Few economists expect Russia’s retaliation to break American and European resolve to punish Moscow. Economists have also long warned that the West’s sanctions packages are far less comprehensive than advertised. The most recent ban new weapons sales to Russia but doesn’t touch existing deals. That’s allowing France to proceed with a multi-billion dollar deal to sell a pair of warships to President Vladimir Putin’s navy. The sanctions also have loopholes: OAO Sberbank, one of Russia’s largest banks, is not being punished, and the European Union allowed European offices of Russian banks to continue operating.  

"They are sort of weaselly in the way in which they’re done," said Robert Legvold, professor emeritus in Columbia University’s political science department. "We’ve sanctioned technical services and finance, not the core energy trade. Natural gas and oil are not sanctioned. Existing contracts are not to be affected."

According to Legvold, the only real way that Russia could hurt Germany, and vice versa, is by disrupting the energy trade between the two nations. But the sanctions were drafted so that the existing energy relationships between Russia and the EU would not be affected.  

According to Columbia’s Legvold, the sanctions’ true effect on Europe won’t be known for at least a year, when they’ll have to be renewed. He predicted that Germany would hardly be affected.

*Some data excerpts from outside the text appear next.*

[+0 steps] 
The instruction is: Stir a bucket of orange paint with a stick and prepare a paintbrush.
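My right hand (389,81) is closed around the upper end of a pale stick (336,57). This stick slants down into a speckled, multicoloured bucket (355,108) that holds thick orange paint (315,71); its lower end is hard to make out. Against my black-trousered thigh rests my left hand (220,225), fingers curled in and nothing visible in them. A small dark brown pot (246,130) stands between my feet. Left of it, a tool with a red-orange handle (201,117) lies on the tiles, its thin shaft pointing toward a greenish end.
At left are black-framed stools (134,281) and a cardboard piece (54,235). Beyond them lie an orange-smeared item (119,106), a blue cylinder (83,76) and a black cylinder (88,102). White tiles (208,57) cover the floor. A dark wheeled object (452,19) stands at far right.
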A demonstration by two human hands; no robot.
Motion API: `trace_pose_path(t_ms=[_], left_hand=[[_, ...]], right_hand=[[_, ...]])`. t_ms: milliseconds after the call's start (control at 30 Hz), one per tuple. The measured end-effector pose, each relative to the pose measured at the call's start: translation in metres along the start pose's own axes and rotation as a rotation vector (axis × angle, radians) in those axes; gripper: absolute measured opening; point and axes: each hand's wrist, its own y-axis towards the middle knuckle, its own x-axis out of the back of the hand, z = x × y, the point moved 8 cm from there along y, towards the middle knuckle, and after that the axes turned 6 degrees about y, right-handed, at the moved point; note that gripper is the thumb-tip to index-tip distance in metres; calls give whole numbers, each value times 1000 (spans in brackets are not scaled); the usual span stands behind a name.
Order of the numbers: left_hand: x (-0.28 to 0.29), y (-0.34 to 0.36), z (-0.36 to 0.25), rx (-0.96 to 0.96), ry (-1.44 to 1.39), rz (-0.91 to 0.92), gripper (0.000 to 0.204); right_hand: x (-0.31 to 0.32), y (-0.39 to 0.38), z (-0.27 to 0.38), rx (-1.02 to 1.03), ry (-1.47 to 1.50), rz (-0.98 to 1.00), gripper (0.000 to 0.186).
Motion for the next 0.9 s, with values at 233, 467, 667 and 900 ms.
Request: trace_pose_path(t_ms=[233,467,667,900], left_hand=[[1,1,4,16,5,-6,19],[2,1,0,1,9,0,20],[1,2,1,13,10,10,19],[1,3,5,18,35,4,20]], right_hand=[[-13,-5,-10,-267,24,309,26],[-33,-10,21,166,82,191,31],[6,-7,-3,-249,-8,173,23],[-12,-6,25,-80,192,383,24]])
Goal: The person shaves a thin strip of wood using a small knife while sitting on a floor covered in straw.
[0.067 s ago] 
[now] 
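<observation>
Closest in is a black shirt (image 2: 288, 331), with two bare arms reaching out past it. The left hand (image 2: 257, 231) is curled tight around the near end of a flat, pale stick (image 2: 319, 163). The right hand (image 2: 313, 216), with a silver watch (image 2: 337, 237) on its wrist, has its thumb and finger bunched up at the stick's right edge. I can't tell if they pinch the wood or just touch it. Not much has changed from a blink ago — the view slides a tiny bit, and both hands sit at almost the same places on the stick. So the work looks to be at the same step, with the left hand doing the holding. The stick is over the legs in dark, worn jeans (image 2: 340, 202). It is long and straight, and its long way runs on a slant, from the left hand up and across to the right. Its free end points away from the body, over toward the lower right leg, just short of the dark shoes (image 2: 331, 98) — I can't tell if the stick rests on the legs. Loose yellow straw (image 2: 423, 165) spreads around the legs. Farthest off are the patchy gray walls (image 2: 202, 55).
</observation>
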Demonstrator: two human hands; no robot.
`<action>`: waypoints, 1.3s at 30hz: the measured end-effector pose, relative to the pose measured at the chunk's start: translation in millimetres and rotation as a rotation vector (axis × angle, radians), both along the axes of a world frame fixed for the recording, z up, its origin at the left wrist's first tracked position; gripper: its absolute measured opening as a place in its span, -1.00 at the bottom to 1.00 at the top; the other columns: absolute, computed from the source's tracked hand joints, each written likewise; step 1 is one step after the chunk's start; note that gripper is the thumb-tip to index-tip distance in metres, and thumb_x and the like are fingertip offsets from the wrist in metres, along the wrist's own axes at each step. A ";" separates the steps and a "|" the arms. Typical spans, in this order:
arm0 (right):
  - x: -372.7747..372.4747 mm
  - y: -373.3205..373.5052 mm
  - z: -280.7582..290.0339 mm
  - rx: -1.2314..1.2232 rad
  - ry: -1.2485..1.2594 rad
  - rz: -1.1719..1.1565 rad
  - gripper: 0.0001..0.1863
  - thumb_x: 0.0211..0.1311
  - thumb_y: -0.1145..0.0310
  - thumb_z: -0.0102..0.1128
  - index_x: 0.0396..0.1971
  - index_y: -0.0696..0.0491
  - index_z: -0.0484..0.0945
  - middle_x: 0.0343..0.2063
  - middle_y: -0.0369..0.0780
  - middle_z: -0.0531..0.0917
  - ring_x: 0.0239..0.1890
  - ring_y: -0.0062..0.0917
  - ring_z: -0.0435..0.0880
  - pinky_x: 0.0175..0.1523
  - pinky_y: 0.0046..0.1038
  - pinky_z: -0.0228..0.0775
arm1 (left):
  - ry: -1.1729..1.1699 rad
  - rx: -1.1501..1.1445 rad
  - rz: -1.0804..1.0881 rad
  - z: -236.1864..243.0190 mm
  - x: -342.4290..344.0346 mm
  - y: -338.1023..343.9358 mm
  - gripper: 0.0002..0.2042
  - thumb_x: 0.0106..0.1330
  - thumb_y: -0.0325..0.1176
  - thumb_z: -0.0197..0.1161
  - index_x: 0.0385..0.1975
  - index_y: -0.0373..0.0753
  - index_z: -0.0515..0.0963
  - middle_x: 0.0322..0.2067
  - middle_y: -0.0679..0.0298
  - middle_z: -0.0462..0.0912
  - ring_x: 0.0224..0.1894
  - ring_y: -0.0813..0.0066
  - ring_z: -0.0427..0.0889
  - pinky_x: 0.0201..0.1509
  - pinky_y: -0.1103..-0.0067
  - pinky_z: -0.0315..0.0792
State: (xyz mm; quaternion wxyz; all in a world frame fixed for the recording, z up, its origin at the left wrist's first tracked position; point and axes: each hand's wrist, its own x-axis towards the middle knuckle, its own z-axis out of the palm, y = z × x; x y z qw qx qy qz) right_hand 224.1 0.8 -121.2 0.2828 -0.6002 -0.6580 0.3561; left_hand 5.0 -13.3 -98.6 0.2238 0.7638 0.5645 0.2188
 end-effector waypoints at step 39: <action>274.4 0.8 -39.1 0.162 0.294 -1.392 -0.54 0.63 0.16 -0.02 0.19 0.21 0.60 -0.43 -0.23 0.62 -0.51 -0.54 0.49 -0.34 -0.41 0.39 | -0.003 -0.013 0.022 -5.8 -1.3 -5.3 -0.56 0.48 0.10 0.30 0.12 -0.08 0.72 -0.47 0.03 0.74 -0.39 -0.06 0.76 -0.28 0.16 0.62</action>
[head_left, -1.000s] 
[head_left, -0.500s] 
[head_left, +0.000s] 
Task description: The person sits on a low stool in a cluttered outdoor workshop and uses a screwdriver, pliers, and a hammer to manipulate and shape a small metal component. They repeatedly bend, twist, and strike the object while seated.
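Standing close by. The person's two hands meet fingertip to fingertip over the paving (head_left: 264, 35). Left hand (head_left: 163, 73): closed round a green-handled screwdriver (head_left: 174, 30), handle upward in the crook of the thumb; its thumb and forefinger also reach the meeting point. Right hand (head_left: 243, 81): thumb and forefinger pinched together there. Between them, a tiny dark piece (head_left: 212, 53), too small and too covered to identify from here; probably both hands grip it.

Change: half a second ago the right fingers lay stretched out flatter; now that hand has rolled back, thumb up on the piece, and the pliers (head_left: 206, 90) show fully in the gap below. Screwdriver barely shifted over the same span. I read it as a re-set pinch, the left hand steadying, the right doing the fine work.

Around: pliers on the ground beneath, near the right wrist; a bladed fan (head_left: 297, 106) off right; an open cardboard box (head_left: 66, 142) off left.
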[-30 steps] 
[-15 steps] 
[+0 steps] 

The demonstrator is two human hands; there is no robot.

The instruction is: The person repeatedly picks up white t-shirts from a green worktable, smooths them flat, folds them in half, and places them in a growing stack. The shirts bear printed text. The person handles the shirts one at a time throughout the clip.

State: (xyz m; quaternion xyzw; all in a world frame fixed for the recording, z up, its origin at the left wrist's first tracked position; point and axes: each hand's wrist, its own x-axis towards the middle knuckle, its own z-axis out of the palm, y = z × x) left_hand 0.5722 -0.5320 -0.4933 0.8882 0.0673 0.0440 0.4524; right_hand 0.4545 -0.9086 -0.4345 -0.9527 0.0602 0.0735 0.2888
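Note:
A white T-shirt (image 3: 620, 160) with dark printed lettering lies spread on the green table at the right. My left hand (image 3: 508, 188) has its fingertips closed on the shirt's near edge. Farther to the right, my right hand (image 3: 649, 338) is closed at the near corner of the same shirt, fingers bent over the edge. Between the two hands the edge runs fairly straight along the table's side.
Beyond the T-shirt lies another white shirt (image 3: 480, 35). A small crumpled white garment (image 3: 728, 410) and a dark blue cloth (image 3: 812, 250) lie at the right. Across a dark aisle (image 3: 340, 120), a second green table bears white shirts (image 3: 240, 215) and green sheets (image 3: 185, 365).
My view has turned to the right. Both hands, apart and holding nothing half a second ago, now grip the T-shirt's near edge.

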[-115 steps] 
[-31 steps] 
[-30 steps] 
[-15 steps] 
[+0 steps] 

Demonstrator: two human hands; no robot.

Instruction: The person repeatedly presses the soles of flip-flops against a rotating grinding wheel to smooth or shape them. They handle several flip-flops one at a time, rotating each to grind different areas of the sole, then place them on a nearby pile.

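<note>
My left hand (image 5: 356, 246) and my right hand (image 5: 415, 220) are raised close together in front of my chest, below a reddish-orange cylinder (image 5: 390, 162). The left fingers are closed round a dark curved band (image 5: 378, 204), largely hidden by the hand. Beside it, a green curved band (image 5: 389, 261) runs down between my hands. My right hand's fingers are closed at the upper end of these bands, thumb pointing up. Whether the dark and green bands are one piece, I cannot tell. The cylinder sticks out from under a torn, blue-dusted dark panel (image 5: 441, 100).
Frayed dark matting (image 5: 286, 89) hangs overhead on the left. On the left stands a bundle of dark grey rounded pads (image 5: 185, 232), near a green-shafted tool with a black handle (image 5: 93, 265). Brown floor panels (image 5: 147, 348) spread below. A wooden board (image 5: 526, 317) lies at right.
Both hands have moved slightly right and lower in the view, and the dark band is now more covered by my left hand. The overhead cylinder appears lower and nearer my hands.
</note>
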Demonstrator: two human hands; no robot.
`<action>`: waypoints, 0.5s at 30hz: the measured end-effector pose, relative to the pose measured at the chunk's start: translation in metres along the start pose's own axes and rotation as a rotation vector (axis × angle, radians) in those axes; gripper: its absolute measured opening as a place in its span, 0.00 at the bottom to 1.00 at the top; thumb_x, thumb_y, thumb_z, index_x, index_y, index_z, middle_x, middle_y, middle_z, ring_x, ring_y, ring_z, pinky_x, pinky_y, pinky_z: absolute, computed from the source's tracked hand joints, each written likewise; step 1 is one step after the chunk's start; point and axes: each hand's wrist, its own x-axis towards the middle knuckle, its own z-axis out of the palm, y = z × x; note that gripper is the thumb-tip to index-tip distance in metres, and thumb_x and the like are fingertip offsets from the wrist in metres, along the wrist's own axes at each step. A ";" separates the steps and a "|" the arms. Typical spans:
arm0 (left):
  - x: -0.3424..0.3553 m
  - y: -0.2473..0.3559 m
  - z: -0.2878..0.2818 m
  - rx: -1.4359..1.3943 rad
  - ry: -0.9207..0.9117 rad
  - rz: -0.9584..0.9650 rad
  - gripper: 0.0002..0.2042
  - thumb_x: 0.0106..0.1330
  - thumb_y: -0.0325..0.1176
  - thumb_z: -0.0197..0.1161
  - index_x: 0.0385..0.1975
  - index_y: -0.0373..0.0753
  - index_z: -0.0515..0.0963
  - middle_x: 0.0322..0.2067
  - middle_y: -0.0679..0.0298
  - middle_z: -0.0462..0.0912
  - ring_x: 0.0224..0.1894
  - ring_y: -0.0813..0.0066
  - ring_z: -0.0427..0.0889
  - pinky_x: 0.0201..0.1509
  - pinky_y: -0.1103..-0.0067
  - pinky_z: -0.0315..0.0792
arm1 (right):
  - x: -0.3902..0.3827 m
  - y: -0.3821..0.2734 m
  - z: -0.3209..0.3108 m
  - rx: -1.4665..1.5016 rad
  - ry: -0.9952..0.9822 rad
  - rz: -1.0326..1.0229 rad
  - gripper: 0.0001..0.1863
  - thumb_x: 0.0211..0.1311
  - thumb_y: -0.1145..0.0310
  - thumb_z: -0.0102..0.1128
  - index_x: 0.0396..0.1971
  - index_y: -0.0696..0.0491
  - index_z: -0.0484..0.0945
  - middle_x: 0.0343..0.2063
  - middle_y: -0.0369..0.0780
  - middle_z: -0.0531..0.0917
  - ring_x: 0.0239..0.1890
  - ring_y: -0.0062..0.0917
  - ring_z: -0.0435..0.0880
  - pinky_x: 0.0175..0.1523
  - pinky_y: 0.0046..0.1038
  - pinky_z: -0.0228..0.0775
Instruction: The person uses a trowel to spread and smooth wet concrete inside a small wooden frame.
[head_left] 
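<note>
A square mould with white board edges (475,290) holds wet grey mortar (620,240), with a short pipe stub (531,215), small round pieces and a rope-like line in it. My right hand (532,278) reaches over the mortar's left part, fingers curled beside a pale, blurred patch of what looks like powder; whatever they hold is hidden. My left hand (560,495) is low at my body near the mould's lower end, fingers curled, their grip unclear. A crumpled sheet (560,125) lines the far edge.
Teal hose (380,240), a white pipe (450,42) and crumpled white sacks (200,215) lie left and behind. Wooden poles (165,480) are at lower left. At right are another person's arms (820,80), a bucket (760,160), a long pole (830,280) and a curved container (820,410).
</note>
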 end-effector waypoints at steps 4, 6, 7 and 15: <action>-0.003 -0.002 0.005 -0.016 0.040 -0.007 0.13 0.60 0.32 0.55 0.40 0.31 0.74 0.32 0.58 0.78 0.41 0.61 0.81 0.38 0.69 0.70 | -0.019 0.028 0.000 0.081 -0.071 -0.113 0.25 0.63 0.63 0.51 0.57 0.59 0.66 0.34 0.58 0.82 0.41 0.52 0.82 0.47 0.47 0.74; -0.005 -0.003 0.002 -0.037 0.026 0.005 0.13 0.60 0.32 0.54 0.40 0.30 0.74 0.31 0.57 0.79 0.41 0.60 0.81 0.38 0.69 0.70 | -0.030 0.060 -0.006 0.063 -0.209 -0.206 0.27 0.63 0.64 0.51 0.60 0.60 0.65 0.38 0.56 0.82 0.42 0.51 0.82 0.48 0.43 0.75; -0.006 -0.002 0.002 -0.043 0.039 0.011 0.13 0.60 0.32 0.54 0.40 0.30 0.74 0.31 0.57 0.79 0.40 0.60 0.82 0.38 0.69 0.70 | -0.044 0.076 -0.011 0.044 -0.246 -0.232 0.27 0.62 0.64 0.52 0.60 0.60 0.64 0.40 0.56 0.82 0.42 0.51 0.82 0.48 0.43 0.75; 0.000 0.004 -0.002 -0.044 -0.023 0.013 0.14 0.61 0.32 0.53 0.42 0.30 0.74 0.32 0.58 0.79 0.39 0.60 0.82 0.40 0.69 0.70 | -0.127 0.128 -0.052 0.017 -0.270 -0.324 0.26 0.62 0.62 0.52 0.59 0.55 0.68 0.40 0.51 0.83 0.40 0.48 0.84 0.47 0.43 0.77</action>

"In the German case, they are predicting somewhere in the neighborhood of a 30 percent drop in trade [with Russia], which would be something like 0.3 of a percent in GDP," he said.

Other, smaller European nations are likely to feel more of a bite. "The agricultural sanctions that the Russians have imposed are broad," said Legvold. "The countries that will be hardest hit will be Latvia and Estonia. They do export a considerable portion of their agricultural products to Russia."

According to a report in the Wall Street Journal,  21 percent of Latvian agricultural sales are to Russia. In the first quarter of 2014, Russian purchases of Latvian agricultural products topped $100 million. By comparison, the United States shipped less than one percent of its total agricultural exports to Russia last year, while the entire European Union shipped 10 percent.

All three experts cautioned that while the sanctions’ economic effect can be dismissed, the psychological impact cannot. According to the German think tank ZEW’s indicator of economic sentiment, German investor confidence was sharply down in August, a drop it attributed to the crisis in Ukraine.

"The decline in economic sentiment is likely connected to the ongoing geopolitical tensions that have affected the German economy by now," ZEW said in a statement.

Whether warranted or not, polls like this show that the European public is likely to connect the EU slowdown with Russia sanctions.

"People are thinking that times are bad and they’re going to remain bad," Georgetown’s Sullivan said. "But the reality is, a lot of these [European] economies always were terrible."